IP netblock data from WHOISXMLAPI would benefit from DynamoDB's fast lookups and scalability, especially if you're planning to do IP range queries or lookups.
IP Netblock Questions and Use Cases
Data Feed Questions You Should Prepare For:
- What format do you plan to use? JSON or CSV?
- Determine how large the dataset is per day, week, month?

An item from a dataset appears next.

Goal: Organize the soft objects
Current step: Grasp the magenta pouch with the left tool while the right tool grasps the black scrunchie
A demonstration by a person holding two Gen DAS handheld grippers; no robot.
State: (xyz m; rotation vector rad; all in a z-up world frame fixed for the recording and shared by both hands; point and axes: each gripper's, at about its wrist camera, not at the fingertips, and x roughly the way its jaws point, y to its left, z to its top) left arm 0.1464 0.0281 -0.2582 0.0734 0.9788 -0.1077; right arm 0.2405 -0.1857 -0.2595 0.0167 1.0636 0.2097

- How frequently do you plan to update?
- What are the key fields in each record you plan to use (IP ranges, organization info, ASN, etc.)
Plan Your Use Case:
- What types of queries will you be running? (IP lookups, range searches, organization queries?)
- Do you need real-time ingestion or batch processing?
- Are you planning to query by specific IP addresses to find which netblock they belong to?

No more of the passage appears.